From: Similarity-Based Segmentation of Multi-Dimensional Signals

Figure 2

Parameter Scan & Selection: ORF Transcript Recovery. 540 segmentations were calculated with varied parameters, and segments (queries \(Q\)) from each segmentation were tested against a set of 5171 annotated ORF transcripts (targets \(T\)). (a) Graphical definition of recovery measures: ratio \(R\), Jaccard index \(J\) and the number of segments per target \({n}_{hits}\) (also see Methods section). Only the best matching hits for each target were used for calculation of \(R\) and \(J\). (b) Empirical cumulative distribution function (ECDF) of query-target length ratios \(R\): mean values of the clusters (solid lines) defined in panel d, and the full spread of values in each cluster (dashed lines). A segmentation where many query segments that are longer than their matching ORF transcript target (\(R\,\mathrm{ > \; 1}\)) is interpreted as under-fragmentation of the data (e.g. the ‘too long’ red segmentations), while segments which are shorter than their target (\(R < \mathrm{1)}\) point to over-fragmentation (e.g. the ‘too short’ magenta segmentations). (c) ECDF of the best hit Jaccard indices, plotted as in panel b. (d) The total Jaccard index \({J}_{tot}\) of best-matching pairs (x-axis) and \({\tilde{n}}_{hits}\), the average number of segments per target (y-axis). Numbers indicate the example segmentations in Fig. 3, the slightly shifted ‘x’ indicate the same parameters but with scoring function ccor instead of icor.
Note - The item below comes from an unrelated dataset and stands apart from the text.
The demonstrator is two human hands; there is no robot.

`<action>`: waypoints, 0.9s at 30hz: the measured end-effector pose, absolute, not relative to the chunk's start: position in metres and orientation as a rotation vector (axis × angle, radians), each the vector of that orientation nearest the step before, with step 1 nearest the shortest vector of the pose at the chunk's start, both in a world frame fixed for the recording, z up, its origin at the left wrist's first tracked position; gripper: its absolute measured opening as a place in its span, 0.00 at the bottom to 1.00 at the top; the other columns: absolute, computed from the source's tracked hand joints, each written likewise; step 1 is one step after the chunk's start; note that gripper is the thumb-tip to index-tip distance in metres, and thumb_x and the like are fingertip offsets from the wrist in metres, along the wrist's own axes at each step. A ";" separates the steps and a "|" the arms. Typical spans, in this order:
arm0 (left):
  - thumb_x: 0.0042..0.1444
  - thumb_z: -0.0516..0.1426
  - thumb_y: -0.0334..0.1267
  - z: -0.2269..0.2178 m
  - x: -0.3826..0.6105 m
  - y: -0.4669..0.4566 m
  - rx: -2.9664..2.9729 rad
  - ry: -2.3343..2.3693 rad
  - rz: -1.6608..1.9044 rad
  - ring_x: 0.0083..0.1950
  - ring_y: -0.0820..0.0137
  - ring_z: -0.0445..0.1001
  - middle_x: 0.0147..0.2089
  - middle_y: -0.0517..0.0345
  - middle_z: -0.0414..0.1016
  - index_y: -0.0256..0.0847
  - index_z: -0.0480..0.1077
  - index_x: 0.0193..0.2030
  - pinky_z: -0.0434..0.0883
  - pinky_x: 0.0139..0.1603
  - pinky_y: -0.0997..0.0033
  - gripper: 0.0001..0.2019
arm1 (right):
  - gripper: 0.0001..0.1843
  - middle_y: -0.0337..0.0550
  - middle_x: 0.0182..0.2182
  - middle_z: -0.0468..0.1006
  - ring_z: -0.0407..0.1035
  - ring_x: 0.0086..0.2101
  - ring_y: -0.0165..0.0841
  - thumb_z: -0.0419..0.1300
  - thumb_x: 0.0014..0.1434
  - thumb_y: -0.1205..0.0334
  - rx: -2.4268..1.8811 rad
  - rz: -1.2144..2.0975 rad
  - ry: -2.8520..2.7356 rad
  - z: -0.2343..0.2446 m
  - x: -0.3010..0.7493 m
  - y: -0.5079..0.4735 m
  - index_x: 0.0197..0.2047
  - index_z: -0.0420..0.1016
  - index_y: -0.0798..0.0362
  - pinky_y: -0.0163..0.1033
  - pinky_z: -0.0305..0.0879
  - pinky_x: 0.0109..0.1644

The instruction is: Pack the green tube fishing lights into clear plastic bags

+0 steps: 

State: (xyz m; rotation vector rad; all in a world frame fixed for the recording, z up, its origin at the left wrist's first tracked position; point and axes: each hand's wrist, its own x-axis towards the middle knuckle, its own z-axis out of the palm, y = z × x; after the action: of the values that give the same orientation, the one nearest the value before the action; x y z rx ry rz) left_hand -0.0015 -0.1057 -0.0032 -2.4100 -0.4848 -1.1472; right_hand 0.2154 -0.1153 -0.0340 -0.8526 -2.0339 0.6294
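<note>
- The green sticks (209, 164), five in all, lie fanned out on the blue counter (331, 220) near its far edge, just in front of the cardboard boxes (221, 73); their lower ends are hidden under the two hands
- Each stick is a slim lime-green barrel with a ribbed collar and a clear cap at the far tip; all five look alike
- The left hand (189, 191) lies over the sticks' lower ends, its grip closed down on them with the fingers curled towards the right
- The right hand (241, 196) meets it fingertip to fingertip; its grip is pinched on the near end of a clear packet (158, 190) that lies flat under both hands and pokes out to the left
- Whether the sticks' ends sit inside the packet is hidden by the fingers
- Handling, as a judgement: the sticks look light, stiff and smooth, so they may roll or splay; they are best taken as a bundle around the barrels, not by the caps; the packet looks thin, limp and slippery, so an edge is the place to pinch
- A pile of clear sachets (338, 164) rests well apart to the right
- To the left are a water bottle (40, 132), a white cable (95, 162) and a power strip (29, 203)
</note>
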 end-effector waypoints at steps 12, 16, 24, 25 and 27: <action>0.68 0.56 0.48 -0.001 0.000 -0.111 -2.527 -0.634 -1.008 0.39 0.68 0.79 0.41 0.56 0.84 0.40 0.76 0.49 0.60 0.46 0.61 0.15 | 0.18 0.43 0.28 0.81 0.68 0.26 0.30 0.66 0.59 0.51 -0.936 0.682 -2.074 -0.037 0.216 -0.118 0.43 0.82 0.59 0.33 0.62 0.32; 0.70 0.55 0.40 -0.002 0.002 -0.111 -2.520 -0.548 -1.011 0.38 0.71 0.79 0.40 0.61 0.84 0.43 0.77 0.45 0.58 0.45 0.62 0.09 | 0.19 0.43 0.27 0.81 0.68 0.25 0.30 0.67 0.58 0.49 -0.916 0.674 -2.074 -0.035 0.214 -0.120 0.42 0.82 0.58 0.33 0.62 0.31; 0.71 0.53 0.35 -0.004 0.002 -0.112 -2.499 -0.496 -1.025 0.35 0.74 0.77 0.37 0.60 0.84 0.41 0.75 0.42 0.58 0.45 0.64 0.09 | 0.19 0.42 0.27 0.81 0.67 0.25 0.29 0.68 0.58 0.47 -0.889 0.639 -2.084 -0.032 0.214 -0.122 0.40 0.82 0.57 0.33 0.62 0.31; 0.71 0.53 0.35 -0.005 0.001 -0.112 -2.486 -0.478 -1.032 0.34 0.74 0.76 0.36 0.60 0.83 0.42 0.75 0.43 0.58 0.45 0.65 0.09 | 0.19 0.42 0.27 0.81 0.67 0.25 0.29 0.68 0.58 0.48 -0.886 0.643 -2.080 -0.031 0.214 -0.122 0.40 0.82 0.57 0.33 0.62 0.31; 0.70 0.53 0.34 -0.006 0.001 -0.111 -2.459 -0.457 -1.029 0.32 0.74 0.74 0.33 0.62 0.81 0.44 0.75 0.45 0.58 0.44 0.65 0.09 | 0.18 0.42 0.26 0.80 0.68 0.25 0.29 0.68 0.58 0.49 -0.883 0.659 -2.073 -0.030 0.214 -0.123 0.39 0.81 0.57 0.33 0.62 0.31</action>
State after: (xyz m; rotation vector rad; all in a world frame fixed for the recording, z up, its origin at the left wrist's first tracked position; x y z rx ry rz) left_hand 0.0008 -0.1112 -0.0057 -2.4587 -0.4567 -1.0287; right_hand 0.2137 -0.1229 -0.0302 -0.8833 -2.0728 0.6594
The coloring of segmentations is derived from a PAM clustering of the ratios \({R}_{short}\) and \({R}_{long}\) (vertical lines in panel b), and \({J}_{tot}\) and \({\tilde{n}}_{hits}\). (e) Frequency distribution of parameters (T: time-series processing, K: number of clusters, S: scoring function, E: similarity transformation exponent \(\varepsilon \), M: length-penalty parameter \(M\), nui: nuisance cluster correlation \(\nu \)) in the PAM clusters; the gray-scale is derived from the p-values (\(-log\mathrm{2(}p)\)) of Fisher’s exact tests of the overlaps and indicates enrichment. This provides an overview of parameter effects on optimization criteria. Detailed effects for each parameters are shown in Supp. Fig. S3a. (f) Frequency distributions of parameter combinations in the ‘optimal’ cluster 4, gray-scale is derived from the shown frequencies; see Supp. Fig. S3b for other clusters.

Figure 3
figure 3

Example Region: SRG1 vs. SER3 (chrV:317829..325452). All segmentations were calculated from the shown clustering (K = 12, clusters sorted by similarity) of selected DFT components of the raw read-count time-series, with the indicated parameters E, M and nui, and with scoring function icor (corresponding from top to bottom to 1–5 in Fig. 2d), except where indicated (‘S:ccor’), which were calculated with the same parameters as the segments directly above but using scoring function ccor (‘x’ in Fig. 2d). ‘ORF’ are annotated transcripts from the ORF-T test set26, ‘gene’ and ‘ncRNA’ are annotations from the yeast genome release R64.1.1 of the actual ORF, from left to right YER078W-A, YER079W, AIM9 and SER3, and the ncRNA SRG1. This figure was produced by the demo segment_data of the segmenTier R package.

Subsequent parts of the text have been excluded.